**Task details**
From the entries below, output the line with "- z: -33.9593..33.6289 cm" and each following line up to and including the line with "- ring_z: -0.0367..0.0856", exactly as written.

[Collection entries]
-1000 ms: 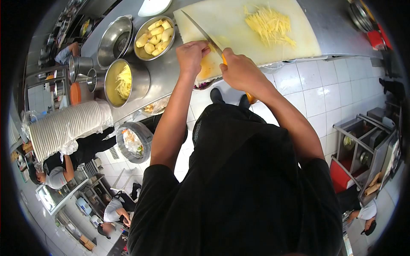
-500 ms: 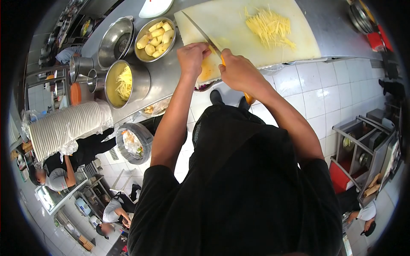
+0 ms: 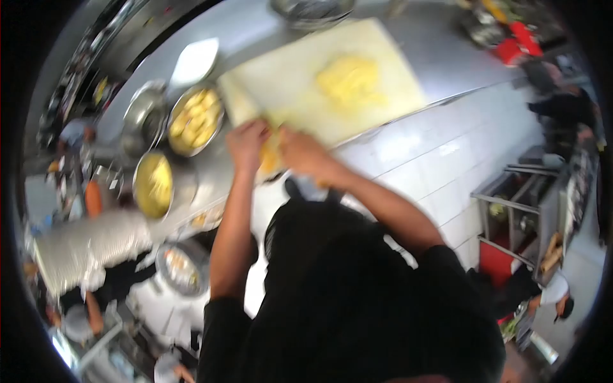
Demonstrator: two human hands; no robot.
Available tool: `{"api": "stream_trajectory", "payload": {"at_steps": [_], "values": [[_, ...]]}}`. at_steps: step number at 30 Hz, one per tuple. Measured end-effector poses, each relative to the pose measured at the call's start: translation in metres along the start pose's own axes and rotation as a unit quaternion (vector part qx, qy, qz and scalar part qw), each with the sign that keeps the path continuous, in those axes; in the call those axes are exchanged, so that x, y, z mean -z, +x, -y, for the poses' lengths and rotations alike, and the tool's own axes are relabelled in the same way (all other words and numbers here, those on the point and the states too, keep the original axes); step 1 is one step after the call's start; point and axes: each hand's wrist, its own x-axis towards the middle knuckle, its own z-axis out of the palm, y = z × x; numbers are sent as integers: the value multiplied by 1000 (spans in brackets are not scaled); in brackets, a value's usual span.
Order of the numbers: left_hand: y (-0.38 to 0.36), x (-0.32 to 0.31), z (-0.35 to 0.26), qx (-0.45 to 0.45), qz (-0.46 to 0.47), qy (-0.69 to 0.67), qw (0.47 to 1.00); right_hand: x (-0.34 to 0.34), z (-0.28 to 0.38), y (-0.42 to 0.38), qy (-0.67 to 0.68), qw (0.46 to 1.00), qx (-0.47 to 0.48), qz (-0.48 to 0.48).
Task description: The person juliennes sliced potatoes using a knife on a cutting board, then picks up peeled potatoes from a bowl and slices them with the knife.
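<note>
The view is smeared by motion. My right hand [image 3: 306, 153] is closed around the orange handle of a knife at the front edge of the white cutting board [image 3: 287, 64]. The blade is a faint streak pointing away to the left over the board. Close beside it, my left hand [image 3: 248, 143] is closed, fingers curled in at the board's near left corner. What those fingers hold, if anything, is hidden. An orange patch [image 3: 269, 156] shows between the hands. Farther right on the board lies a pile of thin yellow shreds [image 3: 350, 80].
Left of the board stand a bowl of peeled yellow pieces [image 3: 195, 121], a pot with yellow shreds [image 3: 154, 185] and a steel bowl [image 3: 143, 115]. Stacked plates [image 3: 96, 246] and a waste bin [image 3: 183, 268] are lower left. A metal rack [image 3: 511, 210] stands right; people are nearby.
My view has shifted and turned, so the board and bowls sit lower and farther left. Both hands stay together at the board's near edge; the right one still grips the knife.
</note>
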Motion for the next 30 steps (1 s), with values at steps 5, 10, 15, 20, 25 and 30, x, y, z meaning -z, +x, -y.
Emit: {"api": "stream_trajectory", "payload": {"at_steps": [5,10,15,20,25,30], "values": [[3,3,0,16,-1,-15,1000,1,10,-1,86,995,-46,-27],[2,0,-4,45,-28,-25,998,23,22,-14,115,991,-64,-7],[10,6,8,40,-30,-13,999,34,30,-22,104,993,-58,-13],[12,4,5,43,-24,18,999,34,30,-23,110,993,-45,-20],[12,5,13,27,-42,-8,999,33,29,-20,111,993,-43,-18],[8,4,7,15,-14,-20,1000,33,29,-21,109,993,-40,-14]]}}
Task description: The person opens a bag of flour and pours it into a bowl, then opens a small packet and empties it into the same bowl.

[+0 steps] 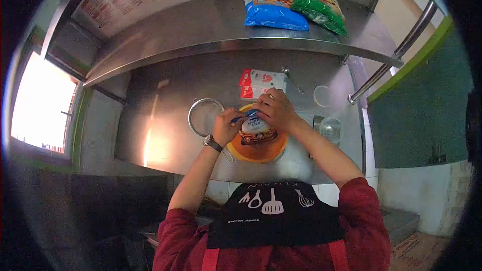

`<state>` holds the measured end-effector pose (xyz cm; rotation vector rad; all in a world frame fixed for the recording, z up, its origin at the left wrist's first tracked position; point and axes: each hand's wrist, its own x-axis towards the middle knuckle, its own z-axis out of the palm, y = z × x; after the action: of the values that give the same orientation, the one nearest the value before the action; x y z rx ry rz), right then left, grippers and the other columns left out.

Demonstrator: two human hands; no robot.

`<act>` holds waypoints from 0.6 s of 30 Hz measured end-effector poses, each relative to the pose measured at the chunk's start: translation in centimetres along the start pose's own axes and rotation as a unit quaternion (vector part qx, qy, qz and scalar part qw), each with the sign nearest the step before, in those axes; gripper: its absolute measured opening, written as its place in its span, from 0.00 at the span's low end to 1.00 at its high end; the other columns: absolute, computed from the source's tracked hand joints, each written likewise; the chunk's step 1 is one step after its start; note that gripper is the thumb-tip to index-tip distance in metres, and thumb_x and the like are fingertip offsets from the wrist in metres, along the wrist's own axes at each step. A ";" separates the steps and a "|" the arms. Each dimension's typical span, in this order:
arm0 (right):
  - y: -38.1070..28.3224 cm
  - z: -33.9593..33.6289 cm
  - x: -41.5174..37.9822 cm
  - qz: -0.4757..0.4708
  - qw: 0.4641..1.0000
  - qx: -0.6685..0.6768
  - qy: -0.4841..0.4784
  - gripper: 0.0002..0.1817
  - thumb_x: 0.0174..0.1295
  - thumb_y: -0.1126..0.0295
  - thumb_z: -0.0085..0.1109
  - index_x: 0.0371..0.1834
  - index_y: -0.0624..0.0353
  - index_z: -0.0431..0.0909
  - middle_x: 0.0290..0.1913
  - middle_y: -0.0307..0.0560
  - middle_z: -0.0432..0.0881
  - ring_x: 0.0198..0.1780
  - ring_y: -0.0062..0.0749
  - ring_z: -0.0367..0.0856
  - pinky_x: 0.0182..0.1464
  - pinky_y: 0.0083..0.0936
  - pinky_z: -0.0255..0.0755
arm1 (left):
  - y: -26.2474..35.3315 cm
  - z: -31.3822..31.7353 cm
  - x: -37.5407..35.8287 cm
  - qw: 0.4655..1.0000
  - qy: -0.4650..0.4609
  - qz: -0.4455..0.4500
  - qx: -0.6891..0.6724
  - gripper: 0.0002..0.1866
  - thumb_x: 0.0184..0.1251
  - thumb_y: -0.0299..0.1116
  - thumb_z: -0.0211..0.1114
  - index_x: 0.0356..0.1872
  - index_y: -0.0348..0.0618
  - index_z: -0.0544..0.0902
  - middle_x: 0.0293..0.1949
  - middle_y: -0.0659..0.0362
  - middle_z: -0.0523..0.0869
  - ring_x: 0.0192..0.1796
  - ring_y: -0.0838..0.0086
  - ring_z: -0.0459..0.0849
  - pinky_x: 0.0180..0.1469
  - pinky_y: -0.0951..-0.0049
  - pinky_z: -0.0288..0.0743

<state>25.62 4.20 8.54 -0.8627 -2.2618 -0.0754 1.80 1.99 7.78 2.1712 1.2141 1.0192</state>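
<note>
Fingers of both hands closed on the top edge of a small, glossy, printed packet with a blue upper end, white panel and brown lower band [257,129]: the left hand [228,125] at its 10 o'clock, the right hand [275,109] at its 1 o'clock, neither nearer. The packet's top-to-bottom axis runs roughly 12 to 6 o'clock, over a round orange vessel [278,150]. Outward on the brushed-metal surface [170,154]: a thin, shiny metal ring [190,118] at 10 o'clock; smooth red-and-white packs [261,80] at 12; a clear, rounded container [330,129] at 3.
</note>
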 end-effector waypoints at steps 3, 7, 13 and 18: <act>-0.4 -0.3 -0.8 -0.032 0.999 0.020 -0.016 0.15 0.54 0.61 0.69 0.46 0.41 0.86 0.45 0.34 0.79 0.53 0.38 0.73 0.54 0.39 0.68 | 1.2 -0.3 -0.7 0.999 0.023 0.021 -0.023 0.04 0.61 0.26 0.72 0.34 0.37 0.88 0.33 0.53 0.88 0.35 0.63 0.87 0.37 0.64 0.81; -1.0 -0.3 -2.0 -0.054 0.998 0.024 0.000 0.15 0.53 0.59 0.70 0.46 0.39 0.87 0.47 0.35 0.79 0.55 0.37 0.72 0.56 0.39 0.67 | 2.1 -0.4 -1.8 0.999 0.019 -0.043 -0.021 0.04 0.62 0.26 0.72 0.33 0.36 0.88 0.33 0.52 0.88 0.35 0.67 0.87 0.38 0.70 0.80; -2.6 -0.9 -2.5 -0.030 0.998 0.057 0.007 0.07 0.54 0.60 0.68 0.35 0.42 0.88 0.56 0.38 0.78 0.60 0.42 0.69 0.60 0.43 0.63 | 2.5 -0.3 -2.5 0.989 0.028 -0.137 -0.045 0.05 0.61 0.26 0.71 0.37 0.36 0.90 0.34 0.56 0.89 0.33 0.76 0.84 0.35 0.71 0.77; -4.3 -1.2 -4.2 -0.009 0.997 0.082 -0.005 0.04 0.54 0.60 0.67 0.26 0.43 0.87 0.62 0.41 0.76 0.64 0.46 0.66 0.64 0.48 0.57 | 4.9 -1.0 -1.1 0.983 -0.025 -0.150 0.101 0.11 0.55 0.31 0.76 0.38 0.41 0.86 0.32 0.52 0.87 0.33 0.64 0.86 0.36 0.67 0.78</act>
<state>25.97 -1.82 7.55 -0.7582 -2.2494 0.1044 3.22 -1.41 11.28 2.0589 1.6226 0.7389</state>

**Result of the exercise**
  - z: -33.9593..33.6289 cm
  - x: -41.5174..37.9822 cm
  - qz: -0.4757..0.4708
  - qw: 0.4641..1.0000
  - qx: -0.6685..0.6768
  - qy: -0.4841..0.4784
  - gripper: 0.0002..0.1817
  - thumb_x: 0.0174..0.1295
  - thumb_y: -0.1126..0.0295
  - thumb_z: -0.0085..0.1109
  - index_x: 0.0371..0.1834
  - index_y: -0.0624..0.0353
  - index_z: -0.0431..0.0909
  - middle_x: 0.0290..0.1913
  - middle_y: -0.0307..0.0560
  - middle_z: -0.0432..0.0881
  - ring_x: 0.0198..0.1780
  - ring_y: -0.0062..0.0749
  - ring_z: -0.0367..0.0856

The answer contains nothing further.